Ukraine Mulls Euro Adoption Amid Shifting Geopolitical Tides
U.S. dollars, euros, and Ukrainian hryvnias notes. [REUTERS/YONHAP]
Ukraine is beginning to contemplate moving away from the U.S. dollar, potentially aligning its currency more with the euro due to the fragmentation of international trade and its expanding connections with Europe, according to Central Bank Governor Andriy Pyshnyi’s statement to Reuters.
Possible entry into the European Union, an "enhancement of the EU’s part in securing our defensive abilities," increased instability in worldwide financial markets, and the likelihood of fragmented international trade are compelling the central bank to reassess if the euro should replace the dollar as the benchmark currency for Ukraine's hryvnia, according to Pyshnyi via email.
Pyshnyi added, offering the most straightforward remarks from a Ukrainian official yet regarding a potential change, "This task is intricate and necessitates top-notch, adaptable planning."
The U.S. dollar reigns supreme in worldwide commerce and makes up the bulk of international reserves. Leading nations such as Saudi Arabia and Hong Kong tie their own currencies to the value of the dollar.
However, during President Donald Trump’s tenure, the United States initiated a trade war by imposing potentially record-breaking tariffs not seen since the past hundred years. This action led several analysts to speculate about the future status of the dollar as an international reserve currency.
In the fourth year of battling Russian aggression, Ukraine experienced President Trump briefly halting certain forms of military aid to the nation. Despite pledges from European officials, encompassing representatives from the EU, to bolster Kyiv’s armed forces for long-term stability within Ukraine, advancements have proven challenging.
In the meantime, Ukraine entered into an accord providing the United States priority rights to newly discovered Ukrainian mineral deposits and channeling investments toward rebuilding the country.

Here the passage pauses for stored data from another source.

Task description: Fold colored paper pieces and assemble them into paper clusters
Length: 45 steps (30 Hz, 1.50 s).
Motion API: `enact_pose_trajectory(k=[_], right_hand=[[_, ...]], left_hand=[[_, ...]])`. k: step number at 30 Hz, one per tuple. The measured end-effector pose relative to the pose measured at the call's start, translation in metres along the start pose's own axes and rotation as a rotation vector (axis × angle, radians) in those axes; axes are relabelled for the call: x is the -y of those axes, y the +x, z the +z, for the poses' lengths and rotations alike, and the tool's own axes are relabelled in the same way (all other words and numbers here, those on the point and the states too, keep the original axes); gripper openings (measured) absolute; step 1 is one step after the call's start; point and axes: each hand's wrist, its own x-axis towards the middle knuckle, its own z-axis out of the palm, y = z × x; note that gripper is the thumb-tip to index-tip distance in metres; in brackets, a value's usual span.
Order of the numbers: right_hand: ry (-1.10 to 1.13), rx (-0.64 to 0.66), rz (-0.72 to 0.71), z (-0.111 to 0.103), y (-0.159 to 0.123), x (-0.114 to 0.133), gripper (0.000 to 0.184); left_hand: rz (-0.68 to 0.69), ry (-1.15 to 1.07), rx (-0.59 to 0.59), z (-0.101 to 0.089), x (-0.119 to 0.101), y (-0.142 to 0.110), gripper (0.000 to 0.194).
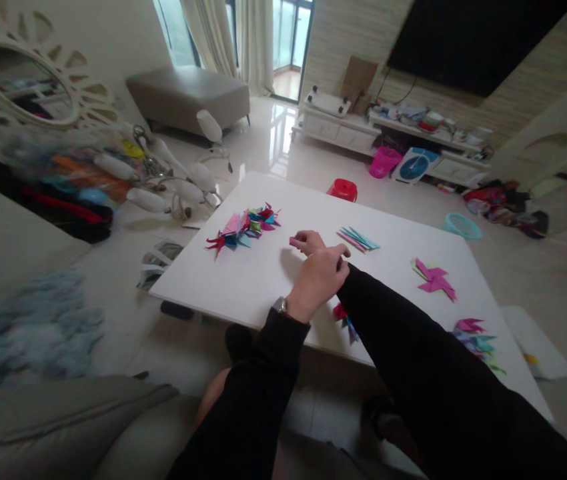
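My right hand (309, 241) reaches over the white table (203, 273), its fingers pinching a small folded piece of pink paper (294, 241). Crossing over that wrist is my left hand (317, 280), with a watch (280, 305) on it; its curled fingers are at the cuff of my black right sleeve (393, 320) and seem to grip it. Beyond my hands lies a bundle of blue and pink folded paper strips (358, 239). Colourful paper cranes (243, 230) cluster at the left. Partly hidden by my right arm are more red and blue folded papers (346, 320).
At the table's right lie a magenta paper pinwheel (434, 279) and another group of folded papers (478, 341). A red stool (343, 189) stands past the far edge. A lamp with several white shades (188, 192) is close to the left corner.
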Motion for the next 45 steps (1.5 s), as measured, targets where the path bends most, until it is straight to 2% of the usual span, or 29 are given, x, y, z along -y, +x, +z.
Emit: enact_pose_trajectory(k=[1, 2, 5, 7, 10, 12, 15, 18, 21, 25, 27, 31, 34, 39, 45], right_hand=[[0.187, -0.076, 0.031, -0.017, -0.022, -0.006, 0.023], [0.345, -0.076, 0.061, -0.036, -0.046, -0.013, 0.025], [0.470, -0.090, 0.143, -0.093, -0.125, -0.035, 0.027], [0.693, -0.153, 0.258, -0.124, -0.176, -0.049, 0.027], [0.915, -0.282, 0.350, -0.153, -0.232, -0.065, 0.027], [0.962, -0.348, 0.340, -0.161, -0.251, -0.074, 0.028], [0.970, -0.386, 0.298, -0.166, -0.260, -0.082, 0.026], [0.906, -0.321, 0.250, -0.171, -0.259, -0.085, 0.020], [0.706, -0.242, 0.179, -0.181, -0.259, -0.086, 0.014], [0.347, -0.206, 0.038, -0.193, -0.264, -0.088, 0.006], [0.231, -0.198, -0.044, -0.198, -0.267, -0.088, 0.004], [0.155, -0.197, -0.133, -0.202, -0.271, -0.086, 0.005], [0.206, -0.239, -0.108, -0.202, -0.273, -0.085, 0.005], [0.301, -0.322, -0.028, -0.199, -0.273, -0.084, 0.024], [0.213, -0.337, -0.117, -0.195, -0.268, -0.078, 0.020]], left_hand=[[-0.009, 0.006, 0.001, 0.002, -0.001, 0.001, 0.021], [-0.014, 0.010, 0.002, 0.005, -0.002, 0.001, 0.020], [-0.008, 0.000, 0.024, 0.017, -0.006, 0.002, 0.019], [-0.002, -0.012, 0.055, 0.030, -0.009, 0.003, 0.019], [0.008, -0.025, 0.108, 0.055, -0.016, 0.002, 0.018], [0.001, -0.069, 0.152, 0.073, -0.019, 0.002, 0.017], [-0.049, -0.175, 0.221, 0.094, -0.024, 0.004, 0.016], [-0.126, -0.322, 0.310, 0.107, -0.028, 0.007, 0.028], [-0.226, -0.548, 0.422, 0.114, -0.031, 0.011, 0.043], [-0.343, -0.761, 0.506, 0.126, -0.033, 0.015, 0.048], [-0.352, -0.788, 0.506, 0.133, -0.032, 0.017, 0.049], [-0.325, -0.767, 0.507, 0.144, -0.031, 0.017, 0.033], [-0.320, -0.749, 0.479, 0.148, -0.030, 0.015, 0.030], [-0.293, -0.694, 0.421, 0.147, -0.026, 0.013, 0.031], [-0.270, -0.649, 0.422, 0.141, -0.026, 0.013, 0.031]])
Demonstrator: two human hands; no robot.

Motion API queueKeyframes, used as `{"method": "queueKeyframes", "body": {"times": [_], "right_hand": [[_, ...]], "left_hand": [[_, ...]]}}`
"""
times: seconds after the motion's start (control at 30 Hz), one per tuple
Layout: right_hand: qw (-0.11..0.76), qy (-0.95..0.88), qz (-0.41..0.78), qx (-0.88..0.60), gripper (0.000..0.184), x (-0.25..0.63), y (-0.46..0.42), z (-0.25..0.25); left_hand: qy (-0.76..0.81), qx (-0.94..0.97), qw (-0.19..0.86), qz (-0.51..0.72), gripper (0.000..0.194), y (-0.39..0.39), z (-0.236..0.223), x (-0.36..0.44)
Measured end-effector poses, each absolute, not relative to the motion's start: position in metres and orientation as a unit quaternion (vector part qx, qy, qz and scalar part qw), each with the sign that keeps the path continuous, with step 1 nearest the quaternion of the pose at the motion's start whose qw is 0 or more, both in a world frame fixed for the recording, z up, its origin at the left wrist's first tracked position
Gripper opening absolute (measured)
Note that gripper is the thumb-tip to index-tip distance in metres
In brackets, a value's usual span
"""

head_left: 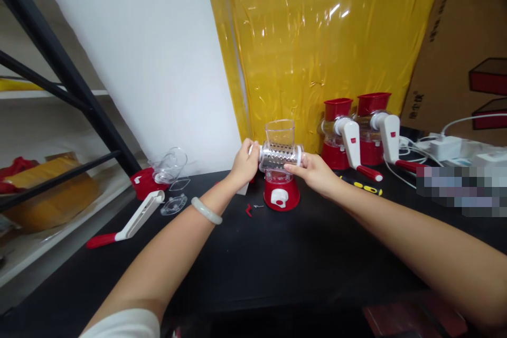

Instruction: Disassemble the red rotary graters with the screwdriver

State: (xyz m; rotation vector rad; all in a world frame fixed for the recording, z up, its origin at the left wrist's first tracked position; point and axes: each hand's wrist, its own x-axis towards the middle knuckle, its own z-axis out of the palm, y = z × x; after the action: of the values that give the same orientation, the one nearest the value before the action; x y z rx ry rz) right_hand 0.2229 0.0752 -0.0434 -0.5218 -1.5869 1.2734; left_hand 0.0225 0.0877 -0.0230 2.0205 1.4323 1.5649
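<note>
A rotary grater with a red base [291, 198] and a clear hopper [280, 132] stands upright on the black table. Across its middle lies a perforated metal grater drum [279, 154] with a white rim. Whether the drum sits fully inside the clear housing, I cannot tell. My left hand [245, 162] pinches the drum's left end, fingers closed. At the rimmed right end, my right hand [317, 173] is closed on it too, thumb along the front. Left of the base lie a small red part [249, 210] and a small metal piece [258, 206].
Two assembled graters [336, 153] with white cranks stand at the back right, near a yellow-and-black tool [368, 188] and white chargers with cables [446, 147]. To the left are a tipped grater body [148, 182], a crank handle [140, 216] and a clear disc [173, 204].
</note>
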Motion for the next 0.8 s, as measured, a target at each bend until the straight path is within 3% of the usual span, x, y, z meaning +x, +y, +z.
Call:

Following Trump's comeback at the White House, the US dollar has fallen over 9 percent relative to a mix of significant global currencies due to investors shifting away from American assets. While some specialists caution against linking the dollar’s strength directly with its role as a reserve currency, historical data shows that the holding of dollars has often correlated with security partnerships and defense connections with Washington.
Pyshnyi stated that transactions involving the U.S. dollar still lead across all sectors of the foreign exchange market. However, he noted that the proportion of trades conducted in euros has increased in most areas, albeit "moderately" so far. He didn’t provide further details.
In 1996, Ukraine introduced the hryvnia, and since then, it has utilized the dollar as its benchmark currency over the years.
Following Russia’s invasion in February 2022, the central bank introduced capital controls and set the hryvnia's official exchange rate at approximately 29 to one U.S. dollar. However, Ukraine had to subsequently devalue the currency because of growing fiscal disparities.
In October 2023, the central bank shifted from a strict fixed exchange rate to a more flexible system where the U.S. dollar serves as the benchmark for managing currency interventions and stabilizing fluctuations in the exchange rate. About a year earlier, the European Union had initiated membership discussions with Ukraine and Moldova; however, both countries face a lengthy and challenging journey before becoming full members of the union.
European Union President Ursula von der Leyen stated in February that Ukraine might join by 2030 if it kept up its current rate of implementing reforms within its political and legal systems.
As part of their preparations, Moldova changed the reference currency for the Moldovan leu from the US dollar to the euro starting January 2nd. According to Pyshnyi, stronger ties with Europe along with improved economic conditions could boost investment and consumer activities, leading to an uptick in economic growth to around 3.7% to 3.9% within the coming two years. However, this forecast largely hinges on the progression of the ongoing conflict.
"Rapid resolution of the conflict would undoubtedly be beneficial economically, provided it includes assurances for Ukraine’s safety," Pyshnyi stated.
Despite this, it's important to recognize that the financial advantages of concluding the conflict might only become evident over an extended period.
Ukraine is depending on outside funding to support its wartime expenses. According to Pyshnyi, they anticipate receiving $55 billion this year. This amount aims not just to fill the budget gap but also to establish a financial safety net for future years when assistance might decrease. He stated, “Our projection indicates that Ukraine should get approximately $17 billion in 2026 and around $15 billion in 2027.”